(Problem details) What is needed is every line of the material that contains "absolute".

(Material shown)

'''

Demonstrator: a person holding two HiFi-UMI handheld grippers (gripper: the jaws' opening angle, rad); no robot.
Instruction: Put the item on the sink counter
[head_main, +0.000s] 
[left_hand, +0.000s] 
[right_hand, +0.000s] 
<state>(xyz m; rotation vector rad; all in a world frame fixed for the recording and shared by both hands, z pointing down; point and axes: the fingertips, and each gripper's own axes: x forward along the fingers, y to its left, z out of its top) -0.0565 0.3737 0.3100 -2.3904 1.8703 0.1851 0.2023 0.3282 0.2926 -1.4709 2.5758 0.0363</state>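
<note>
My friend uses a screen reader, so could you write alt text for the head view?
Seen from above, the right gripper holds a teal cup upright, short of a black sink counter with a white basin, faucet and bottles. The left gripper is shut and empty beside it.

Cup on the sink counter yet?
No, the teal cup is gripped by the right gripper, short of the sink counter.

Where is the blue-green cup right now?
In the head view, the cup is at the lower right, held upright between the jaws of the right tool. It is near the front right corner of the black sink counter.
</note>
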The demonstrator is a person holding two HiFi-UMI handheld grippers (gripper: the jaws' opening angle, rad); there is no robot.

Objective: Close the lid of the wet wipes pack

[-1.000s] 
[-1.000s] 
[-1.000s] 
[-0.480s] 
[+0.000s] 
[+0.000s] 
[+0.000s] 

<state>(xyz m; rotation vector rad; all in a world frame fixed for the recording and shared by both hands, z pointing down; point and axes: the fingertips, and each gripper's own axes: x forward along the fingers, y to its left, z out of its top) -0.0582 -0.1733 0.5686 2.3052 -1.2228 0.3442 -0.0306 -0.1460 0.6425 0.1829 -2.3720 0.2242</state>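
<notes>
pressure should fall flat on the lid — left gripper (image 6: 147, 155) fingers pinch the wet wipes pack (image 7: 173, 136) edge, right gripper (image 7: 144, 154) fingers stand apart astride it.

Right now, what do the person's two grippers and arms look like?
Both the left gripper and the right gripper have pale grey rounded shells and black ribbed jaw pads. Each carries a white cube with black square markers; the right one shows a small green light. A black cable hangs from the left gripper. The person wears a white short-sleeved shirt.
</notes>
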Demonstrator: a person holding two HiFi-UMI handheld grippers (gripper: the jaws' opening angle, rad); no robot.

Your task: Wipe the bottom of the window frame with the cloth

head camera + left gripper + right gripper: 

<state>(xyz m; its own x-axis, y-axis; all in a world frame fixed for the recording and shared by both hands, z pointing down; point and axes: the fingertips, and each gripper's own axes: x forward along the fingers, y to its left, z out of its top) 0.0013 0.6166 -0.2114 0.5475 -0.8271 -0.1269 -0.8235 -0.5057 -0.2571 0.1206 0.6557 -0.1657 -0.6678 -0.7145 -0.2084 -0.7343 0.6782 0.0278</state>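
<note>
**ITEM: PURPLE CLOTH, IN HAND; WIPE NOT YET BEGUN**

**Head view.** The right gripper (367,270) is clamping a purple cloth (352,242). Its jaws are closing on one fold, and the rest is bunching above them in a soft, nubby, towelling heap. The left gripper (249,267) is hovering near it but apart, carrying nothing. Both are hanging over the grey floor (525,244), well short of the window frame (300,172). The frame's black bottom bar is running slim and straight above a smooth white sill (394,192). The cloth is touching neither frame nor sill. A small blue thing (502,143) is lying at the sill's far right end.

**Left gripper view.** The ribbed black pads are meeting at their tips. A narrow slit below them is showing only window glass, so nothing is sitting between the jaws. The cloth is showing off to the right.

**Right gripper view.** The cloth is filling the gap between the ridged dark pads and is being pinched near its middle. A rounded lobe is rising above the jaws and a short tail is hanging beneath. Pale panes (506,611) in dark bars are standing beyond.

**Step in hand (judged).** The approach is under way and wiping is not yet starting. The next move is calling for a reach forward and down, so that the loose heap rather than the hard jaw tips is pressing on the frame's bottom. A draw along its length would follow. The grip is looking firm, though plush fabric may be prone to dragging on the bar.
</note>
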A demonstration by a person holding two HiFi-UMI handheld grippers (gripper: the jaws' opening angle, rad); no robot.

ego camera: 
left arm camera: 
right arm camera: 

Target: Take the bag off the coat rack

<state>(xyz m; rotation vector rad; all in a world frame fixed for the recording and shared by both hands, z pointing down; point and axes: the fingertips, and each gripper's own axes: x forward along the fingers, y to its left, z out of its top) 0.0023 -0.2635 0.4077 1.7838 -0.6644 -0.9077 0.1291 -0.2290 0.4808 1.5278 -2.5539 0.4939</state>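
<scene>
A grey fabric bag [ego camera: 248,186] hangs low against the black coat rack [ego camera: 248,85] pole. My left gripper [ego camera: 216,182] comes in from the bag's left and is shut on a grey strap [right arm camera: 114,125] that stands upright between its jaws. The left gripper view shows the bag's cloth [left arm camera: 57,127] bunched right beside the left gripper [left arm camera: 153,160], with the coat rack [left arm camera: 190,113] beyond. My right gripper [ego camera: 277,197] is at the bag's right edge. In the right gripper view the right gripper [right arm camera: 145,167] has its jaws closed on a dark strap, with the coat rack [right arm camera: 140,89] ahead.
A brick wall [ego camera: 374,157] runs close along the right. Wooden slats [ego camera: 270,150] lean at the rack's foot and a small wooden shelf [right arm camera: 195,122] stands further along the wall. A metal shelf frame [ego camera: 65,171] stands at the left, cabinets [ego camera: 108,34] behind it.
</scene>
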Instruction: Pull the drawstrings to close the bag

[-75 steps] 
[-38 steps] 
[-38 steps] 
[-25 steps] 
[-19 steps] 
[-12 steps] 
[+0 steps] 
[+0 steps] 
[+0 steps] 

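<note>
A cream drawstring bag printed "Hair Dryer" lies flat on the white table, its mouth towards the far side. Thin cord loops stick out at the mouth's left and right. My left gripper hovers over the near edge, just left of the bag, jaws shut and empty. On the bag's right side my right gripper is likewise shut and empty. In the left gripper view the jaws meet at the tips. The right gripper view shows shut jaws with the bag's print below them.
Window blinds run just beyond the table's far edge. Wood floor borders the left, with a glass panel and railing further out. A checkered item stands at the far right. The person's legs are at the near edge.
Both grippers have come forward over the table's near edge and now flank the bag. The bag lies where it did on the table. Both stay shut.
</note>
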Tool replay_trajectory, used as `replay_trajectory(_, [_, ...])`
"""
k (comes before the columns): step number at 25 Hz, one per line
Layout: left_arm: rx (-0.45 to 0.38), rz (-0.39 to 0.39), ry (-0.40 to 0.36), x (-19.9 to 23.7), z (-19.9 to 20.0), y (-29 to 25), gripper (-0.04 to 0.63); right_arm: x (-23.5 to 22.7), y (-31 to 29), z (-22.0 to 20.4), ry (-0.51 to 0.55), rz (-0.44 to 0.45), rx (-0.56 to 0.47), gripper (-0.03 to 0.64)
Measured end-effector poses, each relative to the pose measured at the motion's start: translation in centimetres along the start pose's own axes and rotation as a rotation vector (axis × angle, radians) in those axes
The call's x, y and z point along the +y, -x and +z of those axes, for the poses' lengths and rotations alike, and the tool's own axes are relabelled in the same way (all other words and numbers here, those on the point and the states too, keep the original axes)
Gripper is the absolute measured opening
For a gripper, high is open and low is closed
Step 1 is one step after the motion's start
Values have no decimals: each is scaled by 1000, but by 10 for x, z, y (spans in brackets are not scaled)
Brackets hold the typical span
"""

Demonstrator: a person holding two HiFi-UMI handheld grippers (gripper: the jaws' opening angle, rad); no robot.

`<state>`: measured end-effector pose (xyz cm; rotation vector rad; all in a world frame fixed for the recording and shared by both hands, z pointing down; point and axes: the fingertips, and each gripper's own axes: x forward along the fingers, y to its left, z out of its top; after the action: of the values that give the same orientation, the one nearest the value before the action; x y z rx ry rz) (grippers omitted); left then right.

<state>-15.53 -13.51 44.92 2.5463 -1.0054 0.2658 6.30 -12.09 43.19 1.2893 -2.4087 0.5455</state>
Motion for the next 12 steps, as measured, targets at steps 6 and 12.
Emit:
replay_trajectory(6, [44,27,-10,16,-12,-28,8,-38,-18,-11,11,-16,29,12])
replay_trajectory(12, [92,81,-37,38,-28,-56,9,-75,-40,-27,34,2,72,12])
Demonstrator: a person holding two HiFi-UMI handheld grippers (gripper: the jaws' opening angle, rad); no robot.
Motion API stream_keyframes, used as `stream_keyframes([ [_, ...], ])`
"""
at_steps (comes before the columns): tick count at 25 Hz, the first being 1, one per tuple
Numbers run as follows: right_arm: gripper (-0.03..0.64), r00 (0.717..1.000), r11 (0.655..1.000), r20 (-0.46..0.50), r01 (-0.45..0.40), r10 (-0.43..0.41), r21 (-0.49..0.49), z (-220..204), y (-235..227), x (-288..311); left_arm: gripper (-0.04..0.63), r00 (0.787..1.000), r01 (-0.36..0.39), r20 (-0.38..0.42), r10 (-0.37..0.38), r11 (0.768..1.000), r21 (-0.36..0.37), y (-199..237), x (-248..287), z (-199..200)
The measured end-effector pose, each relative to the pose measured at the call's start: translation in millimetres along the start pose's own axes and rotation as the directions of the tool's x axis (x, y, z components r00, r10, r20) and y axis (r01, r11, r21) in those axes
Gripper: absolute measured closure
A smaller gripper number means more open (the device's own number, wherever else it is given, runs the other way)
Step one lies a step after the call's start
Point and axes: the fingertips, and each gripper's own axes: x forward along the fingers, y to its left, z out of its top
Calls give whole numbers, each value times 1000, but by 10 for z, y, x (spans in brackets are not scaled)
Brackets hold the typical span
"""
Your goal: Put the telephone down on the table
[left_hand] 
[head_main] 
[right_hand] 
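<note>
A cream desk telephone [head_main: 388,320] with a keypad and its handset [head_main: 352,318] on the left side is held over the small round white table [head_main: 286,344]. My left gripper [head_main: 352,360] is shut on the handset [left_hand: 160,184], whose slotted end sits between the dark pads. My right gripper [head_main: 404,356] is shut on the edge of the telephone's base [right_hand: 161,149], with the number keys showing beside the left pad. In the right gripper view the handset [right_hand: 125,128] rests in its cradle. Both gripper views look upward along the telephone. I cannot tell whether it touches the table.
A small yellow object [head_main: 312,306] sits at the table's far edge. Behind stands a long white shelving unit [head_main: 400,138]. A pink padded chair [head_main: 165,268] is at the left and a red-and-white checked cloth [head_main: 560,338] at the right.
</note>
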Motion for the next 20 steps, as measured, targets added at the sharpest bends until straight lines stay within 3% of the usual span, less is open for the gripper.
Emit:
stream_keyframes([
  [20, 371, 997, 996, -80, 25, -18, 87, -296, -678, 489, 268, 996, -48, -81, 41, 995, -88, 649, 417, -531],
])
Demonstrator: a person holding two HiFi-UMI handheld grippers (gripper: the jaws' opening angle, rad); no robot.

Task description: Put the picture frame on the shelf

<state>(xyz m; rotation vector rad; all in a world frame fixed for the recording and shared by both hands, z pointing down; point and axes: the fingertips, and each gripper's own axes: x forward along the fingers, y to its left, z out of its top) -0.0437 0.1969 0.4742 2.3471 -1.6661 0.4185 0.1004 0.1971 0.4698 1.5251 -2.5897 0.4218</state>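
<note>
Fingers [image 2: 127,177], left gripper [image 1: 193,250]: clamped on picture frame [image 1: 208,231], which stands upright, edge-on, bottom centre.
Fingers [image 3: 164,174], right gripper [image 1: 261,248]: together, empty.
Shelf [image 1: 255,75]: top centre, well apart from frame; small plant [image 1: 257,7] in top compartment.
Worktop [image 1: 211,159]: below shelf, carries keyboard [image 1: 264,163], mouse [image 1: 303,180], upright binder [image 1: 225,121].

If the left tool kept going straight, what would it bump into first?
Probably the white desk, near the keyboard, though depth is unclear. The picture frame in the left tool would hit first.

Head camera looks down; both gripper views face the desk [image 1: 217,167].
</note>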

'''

(Expected answer)
Gripper is the absolute measured opening
Gripper: absolute measured closure

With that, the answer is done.